**Exercise**
Even if the data beneath seems repetitive, write it all out again exactly.

Stored data entries
++++++
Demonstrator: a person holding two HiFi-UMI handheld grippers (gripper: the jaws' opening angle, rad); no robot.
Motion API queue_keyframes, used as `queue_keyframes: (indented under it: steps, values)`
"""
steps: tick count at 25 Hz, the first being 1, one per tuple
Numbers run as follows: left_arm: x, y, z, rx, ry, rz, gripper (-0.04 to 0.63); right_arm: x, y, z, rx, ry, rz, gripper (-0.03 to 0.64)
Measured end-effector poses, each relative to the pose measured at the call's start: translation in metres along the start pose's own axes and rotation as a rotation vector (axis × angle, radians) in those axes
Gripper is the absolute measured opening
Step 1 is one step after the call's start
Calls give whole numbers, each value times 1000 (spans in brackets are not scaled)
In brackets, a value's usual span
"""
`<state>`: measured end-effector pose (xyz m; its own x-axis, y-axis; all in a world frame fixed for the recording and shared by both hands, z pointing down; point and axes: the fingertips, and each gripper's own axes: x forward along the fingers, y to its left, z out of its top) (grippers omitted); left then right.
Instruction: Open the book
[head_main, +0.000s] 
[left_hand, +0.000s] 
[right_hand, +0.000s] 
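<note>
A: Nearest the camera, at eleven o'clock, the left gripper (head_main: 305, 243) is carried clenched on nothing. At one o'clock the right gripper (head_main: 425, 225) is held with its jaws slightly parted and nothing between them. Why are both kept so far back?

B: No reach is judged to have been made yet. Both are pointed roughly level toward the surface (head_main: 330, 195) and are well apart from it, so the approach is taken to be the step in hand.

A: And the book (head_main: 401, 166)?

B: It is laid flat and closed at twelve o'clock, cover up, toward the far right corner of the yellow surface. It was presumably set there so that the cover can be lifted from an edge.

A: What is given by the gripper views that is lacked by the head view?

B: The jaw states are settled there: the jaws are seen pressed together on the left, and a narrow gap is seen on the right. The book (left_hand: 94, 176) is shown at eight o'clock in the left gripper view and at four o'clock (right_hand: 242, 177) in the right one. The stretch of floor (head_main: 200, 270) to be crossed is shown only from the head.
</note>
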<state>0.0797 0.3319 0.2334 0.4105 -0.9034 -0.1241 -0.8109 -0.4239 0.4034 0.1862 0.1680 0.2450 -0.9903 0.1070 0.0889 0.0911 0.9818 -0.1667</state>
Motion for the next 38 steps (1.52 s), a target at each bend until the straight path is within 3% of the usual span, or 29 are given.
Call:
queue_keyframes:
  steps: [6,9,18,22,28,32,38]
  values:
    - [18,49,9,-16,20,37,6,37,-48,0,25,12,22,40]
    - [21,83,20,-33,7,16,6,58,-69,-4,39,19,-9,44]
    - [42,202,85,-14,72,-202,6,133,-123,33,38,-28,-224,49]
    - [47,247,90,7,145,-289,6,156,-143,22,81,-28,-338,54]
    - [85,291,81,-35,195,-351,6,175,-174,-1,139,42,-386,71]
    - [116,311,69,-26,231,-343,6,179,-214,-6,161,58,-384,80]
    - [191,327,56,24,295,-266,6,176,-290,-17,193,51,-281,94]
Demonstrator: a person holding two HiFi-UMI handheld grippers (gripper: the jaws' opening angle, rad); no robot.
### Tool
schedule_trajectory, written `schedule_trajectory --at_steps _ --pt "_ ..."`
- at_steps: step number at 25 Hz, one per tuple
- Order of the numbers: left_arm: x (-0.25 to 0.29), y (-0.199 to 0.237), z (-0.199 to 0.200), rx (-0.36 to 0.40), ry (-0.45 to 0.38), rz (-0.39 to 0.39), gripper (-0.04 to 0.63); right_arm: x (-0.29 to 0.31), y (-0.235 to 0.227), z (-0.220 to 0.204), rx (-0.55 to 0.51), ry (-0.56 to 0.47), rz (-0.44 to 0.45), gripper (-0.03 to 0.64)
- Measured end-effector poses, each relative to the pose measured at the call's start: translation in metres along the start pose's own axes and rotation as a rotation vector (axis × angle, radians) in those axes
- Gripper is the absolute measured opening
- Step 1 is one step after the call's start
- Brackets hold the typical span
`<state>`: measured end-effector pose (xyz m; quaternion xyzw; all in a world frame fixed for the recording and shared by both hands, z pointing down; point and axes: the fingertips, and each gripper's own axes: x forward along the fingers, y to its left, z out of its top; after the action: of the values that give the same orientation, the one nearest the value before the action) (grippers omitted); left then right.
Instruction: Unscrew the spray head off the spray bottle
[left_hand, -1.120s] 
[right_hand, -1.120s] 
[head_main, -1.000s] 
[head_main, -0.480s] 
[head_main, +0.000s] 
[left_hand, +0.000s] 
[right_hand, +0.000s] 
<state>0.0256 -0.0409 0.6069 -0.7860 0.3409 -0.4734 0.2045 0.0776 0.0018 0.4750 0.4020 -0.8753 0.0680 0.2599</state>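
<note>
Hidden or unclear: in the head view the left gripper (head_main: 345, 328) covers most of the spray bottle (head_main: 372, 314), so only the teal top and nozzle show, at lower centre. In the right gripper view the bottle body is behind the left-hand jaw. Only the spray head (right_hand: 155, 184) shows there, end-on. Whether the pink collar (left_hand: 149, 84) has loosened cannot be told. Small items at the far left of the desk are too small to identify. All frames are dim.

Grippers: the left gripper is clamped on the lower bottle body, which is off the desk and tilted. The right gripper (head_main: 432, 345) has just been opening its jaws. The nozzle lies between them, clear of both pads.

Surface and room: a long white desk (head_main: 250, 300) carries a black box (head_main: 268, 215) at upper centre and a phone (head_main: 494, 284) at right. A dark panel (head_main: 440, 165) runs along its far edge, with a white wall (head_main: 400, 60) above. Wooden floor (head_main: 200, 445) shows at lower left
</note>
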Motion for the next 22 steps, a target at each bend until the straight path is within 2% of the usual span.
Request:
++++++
**Answer space**
Demonstrator: a person holding two HiFi-UMI handheld grippers (gripper: the jaws' opening angle, rad); no robot.
Motion API queue_keyframes, used as `queue_keyframes: (indented under it: steps, values)`
"""
steps: tick count at 25 Hz, the first being 1, one per tuple
Numbers run as follows: left_arm: x, y, z, rx, ry, rz, gripper (-0.04 to 0.63); right_arm: x, y, z, rx, ry, rz, gripper (-0.03 to 0.64)
Measured end-effector poses, each relative to the pose measured at the call's start: translation in metres along the start pose's own axes and rotation as a rotation vector (axis × angle, radians) in those axes
Gripper is the absolute measured opening
Step 1 is one step after the call's start
Calls give whole numbers, each value times 1000 (spans in brackets are not scaled)
In brackets, a value's usual span
"""
`<state>`: measured end-effector pose (xyz m; its own x-axis, y-axis; all in a world frame fixed for the recording and shared by both hands, z pointing down; point and axes: the fingertips, and each gripper's own axes: x forward along the fingers, y to its left, z out of its top) (grippers omitted); left then right.
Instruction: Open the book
[head_main, +0.000s] 
[left_hand, +0.000s] 
[right_hand, +0.000s] 
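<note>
A: Nearest the camera, at eleven o'clock, the left gripper (head_main: 305, 243) is carried clenched on nothing. At one o'clock the right gripper (head_main: 425, 225) is held with its jaws slightly parted and nothing between them. Why are both kept so far back?

B: No reach is judged to have been made yet. Both are pointed roughly level toward the surface (head_main: 330, 195) and are well apart from it, so the approach is taken to be the step in hand.

A: And the book (head_main: 401, 166)?

B: It is laid flat and closed at twelve o'clock, cover up, toward the far right corner of the yellow surface. It was presumably set there so that the cover can be lifted from an edge.

A: What is given by the gripper views that is lacked by the head view?

B: The jaw states are settled there: the jaws are seen pressed together on the left, and a narrow gap is seen on the right. The book (left_hand: 94, 176) is shown at eight o'clock in the left gripper view and at four o'clock (right_hand: 242, 177) in the right one. The stretch of floor (head_main: 200, 270) to be crossed is shown only from the head.
</note>
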<state>0.0797 0.3319 0.2334 0.4105 -0.9034 -0.1241 -0.8109 -0.4239 0.4034 0.1862 0.1680 0.2450 -0.9903 0.1070 0.0889 0.0911 0.9818 -0.1667</state>
Motion for the next 38 steps (1.52 s), a target at each bend until the straight path is within 3% of the usual span, or 29 are given.
Call:
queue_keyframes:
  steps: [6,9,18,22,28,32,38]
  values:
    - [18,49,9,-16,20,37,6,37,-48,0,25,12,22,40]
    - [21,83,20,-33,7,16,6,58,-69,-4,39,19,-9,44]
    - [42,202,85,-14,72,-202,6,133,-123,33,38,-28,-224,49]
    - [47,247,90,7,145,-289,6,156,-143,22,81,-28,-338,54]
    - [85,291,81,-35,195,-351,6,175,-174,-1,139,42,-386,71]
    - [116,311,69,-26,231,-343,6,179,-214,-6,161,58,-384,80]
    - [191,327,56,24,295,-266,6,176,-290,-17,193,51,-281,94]
Demonstrator: a person holding two HiFi-UMI handheld grippers (gripper: the jaws' opening angle, rad); no robot.
### Tool
schedule_trajectory, written `schedule_trajectory --at_steps _ --pt "_ ..."`
- at_steps: step number at 25 Hz, one per tuple
- Order of the numbers: left_arm: x (-0.25 to 0.29), y (-0.199 to 0.237), z (-0.199 to 0.200), rx (-0.36 to 0.40), ry (-0.45 to 0.38), rz (-0.39 to 0.39), gripper (-0.04 to 0.63); right_arm: x (-0.29 to 0.31), y (-0.235 to 0.227), z (-0.220 to 0.204), rx (-0.55 to 0.51), ry (-0.56 to 0.47), rz (-0.44 to 0.45), gripper (-0.03 to 0.64)
- Measured end-effector poses, each relative to the pose measured at the call's start: translation in metres along the start pose's own axes and rotation as a rotation vector (axis × angle, radians) in those axes
- Gripper is the absolute measured opening
- Step 1 is one step after the call's start
- Brackets hold the typical span
`<state>`: measured end-effector pose (xyz m; quaternion xyzw; all in a world frame fixed for the recording and shared by both hands, z pointing down; point and axes: the fingertips, and each gripper's own axes: x forward along the fingers, y to its left, z out of its top; after the action: of the values that give the same orientation, the one nearest the value before the action) (grippers omitted); left then right.
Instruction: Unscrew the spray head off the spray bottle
[left_hand, -1.120s] 
[right_hand, -1.120s] 
[head_main, -1.000s] 
[head_main, -0.480s] 
[head_main, +0.000s] 
[left_hand, +0.000s] 
[right_hand, +0.000s] 
<state>0.0256 -0.0409 0.6069 -0.7860 0.3409 -0.4734 0.2045 0.0776 0.0018 0.4750 0.4020 -0.8753 0.0680 0.2599</state>
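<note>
Hidden or unclear: in the head view the left gripper (head_main: 345, 328) covers most of the spray bottle (head_main: 372, 314), so only the teal top and nozzle show, at lower centre. In the right gripper view the bottle body is behind the left-hand jaw. Only the spray head (right_hand: 155, 184) shows there, end-on. Whether the pink collar (left_hand: 149, 84) has loosened cannot be told. Small items at the far left of the desk are too small to identify. All frames are dim.

Grippers: the left gripper is clamped on the lower bottle body, which is off the desk and tilted. The right gripper (head_main: 432, 345) has just been opening its jaws. The nozzle lies between them, clear of both pads.

Surface and room: a long white desk (head_main: 250, 300) carries a black box (head_main: 268, 215) at upper centre and a phone (head_main: 494, 284) at right. A dark panel (head_main: 440, 165) runs along its far edge, with a white wall (head_main: 400, 60) above. Wooden floor (head_main: 200, 445) shows at lower left
</note>
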Motion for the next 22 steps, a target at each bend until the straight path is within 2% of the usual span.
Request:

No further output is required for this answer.